PEREMPUAN
PERSPEKTIF BUGIS*
OLEH : A.
RAHMAT MUNAWAR **
Pendahuluan
Setiap komunitas, suku, budaya, sebagai sistem sosial
memiliki pandangannya masing-masing tentang perempuan. Tak terkecuali orang
Bugis, pun punya perspektif tersendiri dalam memandang perempuan.
Untuk menggali perspektif tentang perempuan pada
suatu budaya, dapat dilihat dari berbagai hal misalnya relasi kekerabatannya,
konsepsi gendernya, dan tentu peran sosial sebagai wujud aplikasi dari konsepsi
gendernya.
Posisi Perempuan dalam Mitos
Bagi orang
Bugis zaman dulu (dan sebagian sekarang), I Lagaligo bukan sekedar karya
sastra, namun bahkan dianggap sebagai kitab suci. Zaman sekarang, I Lagaligo
adalah karya sastra terbesar dunia, mengalahkan epos lain seperti
Mahabaratayuda dan Illyad and oddesus.
Epos Ilagaligo secara singkat, menggambarkan diisinya
dunia tengah. Dimana dunia atas mengirimkan putra mahkotanya dan dunia bawah
mengirimkan putrinya. Cucu mereka, Sawerigading digambarkan sebagai seorang
pemuda yang kasmaran pada saudara kembarnya, yaitu We Tenriabeng. Namun karena
itu adalah insest yang harus dihindari, maka We Tenriabeng menganjurkan
kakaknya agar menikahi sepupu mereka yaitu We Cudai.

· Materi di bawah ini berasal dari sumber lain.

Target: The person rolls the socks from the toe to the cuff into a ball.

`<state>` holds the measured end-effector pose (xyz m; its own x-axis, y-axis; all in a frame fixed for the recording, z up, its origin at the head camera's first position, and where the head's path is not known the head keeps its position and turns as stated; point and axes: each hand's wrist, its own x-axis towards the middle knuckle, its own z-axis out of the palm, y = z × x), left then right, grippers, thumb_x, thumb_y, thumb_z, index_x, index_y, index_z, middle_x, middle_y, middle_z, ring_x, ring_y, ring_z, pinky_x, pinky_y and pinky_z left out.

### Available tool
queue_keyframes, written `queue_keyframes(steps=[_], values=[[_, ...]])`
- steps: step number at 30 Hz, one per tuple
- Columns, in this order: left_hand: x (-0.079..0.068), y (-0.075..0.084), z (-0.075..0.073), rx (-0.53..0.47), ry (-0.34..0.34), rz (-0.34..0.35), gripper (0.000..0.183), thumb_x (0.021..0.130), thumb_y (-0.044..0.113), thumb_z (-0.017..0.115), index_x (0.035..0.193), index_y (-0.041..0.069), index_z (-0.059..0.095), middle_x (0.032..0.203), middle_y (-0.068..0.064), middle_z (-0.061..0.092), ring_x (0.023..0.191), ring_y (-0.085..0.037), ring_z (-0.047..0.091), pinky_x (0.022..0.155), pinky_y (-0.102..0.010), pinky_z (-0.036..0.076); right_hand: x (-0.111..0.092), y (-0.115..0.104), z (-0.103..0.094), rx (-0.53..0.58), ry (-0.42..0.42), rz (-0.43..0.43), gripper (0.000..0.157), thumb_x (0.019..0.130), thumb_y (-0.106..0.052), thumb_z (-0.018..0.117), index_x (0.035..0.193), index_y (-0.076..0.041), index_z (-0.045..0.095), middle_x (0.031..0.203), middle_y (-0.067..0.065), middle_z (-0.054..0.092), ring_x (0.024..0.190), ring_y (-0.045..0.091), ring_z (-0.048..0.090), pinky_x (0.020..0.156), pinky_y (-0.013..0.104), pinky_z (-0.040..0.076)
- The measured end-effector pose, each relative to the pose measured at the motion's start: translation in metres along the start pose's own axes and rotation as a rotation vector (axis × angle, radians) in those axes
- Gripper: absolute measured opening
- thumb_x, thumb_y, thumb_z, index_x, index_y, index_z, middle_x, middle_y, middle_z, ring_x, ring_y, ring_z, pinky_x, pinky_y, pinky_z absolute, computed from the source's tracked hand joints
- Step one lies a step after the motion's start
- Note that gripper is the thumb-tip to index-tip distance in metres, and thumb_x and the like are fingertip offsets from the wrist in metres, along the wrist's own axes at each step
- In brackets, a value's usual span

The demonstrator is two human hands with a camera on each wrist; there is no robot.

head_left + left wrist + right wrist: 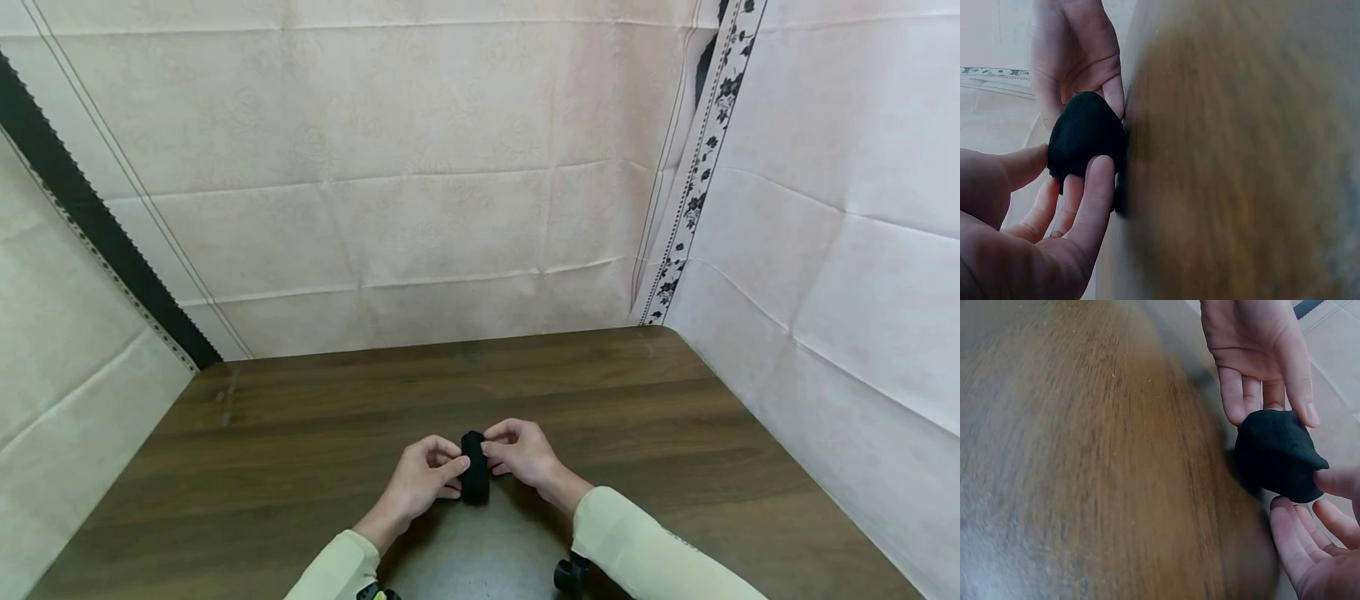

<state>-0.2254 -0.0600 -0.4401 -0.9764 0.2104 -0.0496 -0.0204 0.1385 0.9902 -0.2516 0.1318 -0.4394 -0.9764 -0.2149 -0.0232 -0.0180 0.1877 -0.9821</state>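
A small black roll of soft cloth (475, 468) lies on the wooden table, its long side running away from me. My left hand (426, 477) grips its left side, thumb on the upper part and fingers lower down. From the right, my right hand (523, 454) pinches it near the far end with thumb and fingers. In the left wrist view the roll (1087, 134) appears end-on, rounded and close to the tabletop. The right wrist view shows a small pointed fold sticking out of the cloth (1279, 455) beside the right thumb.
The brown wood-grain table (300, 417) spreads around both hands. Pale creased sheets hang behind it (420, 167) and along both sides, the right sheet (840, 250) with a dark floral border. A black strip (97, 208) runs down the left corner.
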Motion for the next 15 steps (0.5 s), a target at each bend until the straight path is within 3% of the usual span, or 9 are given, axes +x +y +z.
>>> queue_keyframes(steps=[9, 15], values=[[-0.002, 0.002, -0.006, 0.012, -0.026, 0.01, 0.024, 0.096, 0.017, 0.071, 0.105, -0.003, 0.06, 0.095, -0.015, 0.066, 0.077, -0.029, 0.07, 0.068, -0.042, 0.059, -0.005, 0.001, -0.014, -0.084, 0.019, -0.061, 0.021, 0.095, -0.008, 0.07, 0.11, 0.005, 0.065, 0.091, 0.011, 0.067, 0.077, 0.027, 0.069, 0.07, 0.039, 0.059], [-0.004, 0.009, -0.023, 0.084, 0.021, 0.037, 0.02, 0.096, 0.016, 0.071, 0.102, 0.0, 0.062, 0.093, -0.014, 0.065, 0.078, -0.03, 0.069, 0.069, -0.039, 0.059, -0.009, 0.002, -0.034, -0.227, 0.06, -0.115, 0.019, 0.095, -0.008, 0.07, 0.11, 0.003, 0.066, 0.092, 0.007, 0.068, 0.077, 0.025, 0.067, 0.069, 0.037, 0.057]])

Tidaklah mudah bagi Sawerigading untuk mendapatkan We
Cudai Datu Cina, putri Datu Cina sebelumnya yaitu La Sattumpugi. Ia harus
membuat perahu, berlayar, bertarung dengan para kompetitornya di laut. Hingga
berperang melawan We Cudai sampai lamarannya diterima.
Saudara kandung ayah Sawerigading (Tante), yaitu
Sangiang Serri dikisahkan meninggal saat masih kecil. Dan dipusaranya tumbuhlah
tanaman padi. Padi dianggap jelmaan Sangiang Serri. Di kisahkan bahwa, Sangiang
Serri bersama tumbuhan lain, enggan singgah dan menetap dirumah atau kampung
dimana suami istri sering bertengkar. Hingga saat ini masih ada sebagian orang
Bugis yang di rakkeyang rumahnya ada
persembahan pada Sangiang Serri dengan harapan panen mereka selalu berhasil.
Dari dua contoh diatas kita dapat pahami bahwa, We
Cudai sebagai seorang Ratu yang cantik namun tegas. Untuk mendapatkan cintanya,
perlu perjuangan seorang Sawerigading dalam melintasi lautan dan bertarung
melawan bajak laut.
Sementara padi yang dianggap jelmaan sangiang seri
menunjukkan simbol kehidupan. Untuk kehidupan yang berkesinambungan,
membutuhkan kehadiran perempuan. Selain itu juga digambarkan pentingnya
menghindari pernikahan sedarah (insest).
Posisi Perempuan dalam Pernikahan
Dari semua ritual adat bagi orang Bugis, pernikahan
adalah ritual yang paling rumit dan panjang. Hal ini tentu tidak lepas dari
konsep pentingnya penjagaan kehormatan (siri) pada perempuan dan pembentukan
generasi masa depan.
Dalam bahasa Bugis, Pernikahan disebut dengan istilah
Siala yang berarti saling mengambil, atau saling
memiliki. Secara teks menunjukkan bahwa
pernikahan bagi orang Bugis bukan semata-mata kepemilikan suami pada istrinya,
tapi juga kepemilikan istri pada suaminya. Dan ini menunjukkan hubungan
kesetaraan antara istri dan suaminya.
Pada pernikahan, pihak keluarga laki-laki biasanya
memulai dengan Mammanu’-manu’ yang
secara harfiah berarti mencari informasi awal tentang peluang pihak laki-laki.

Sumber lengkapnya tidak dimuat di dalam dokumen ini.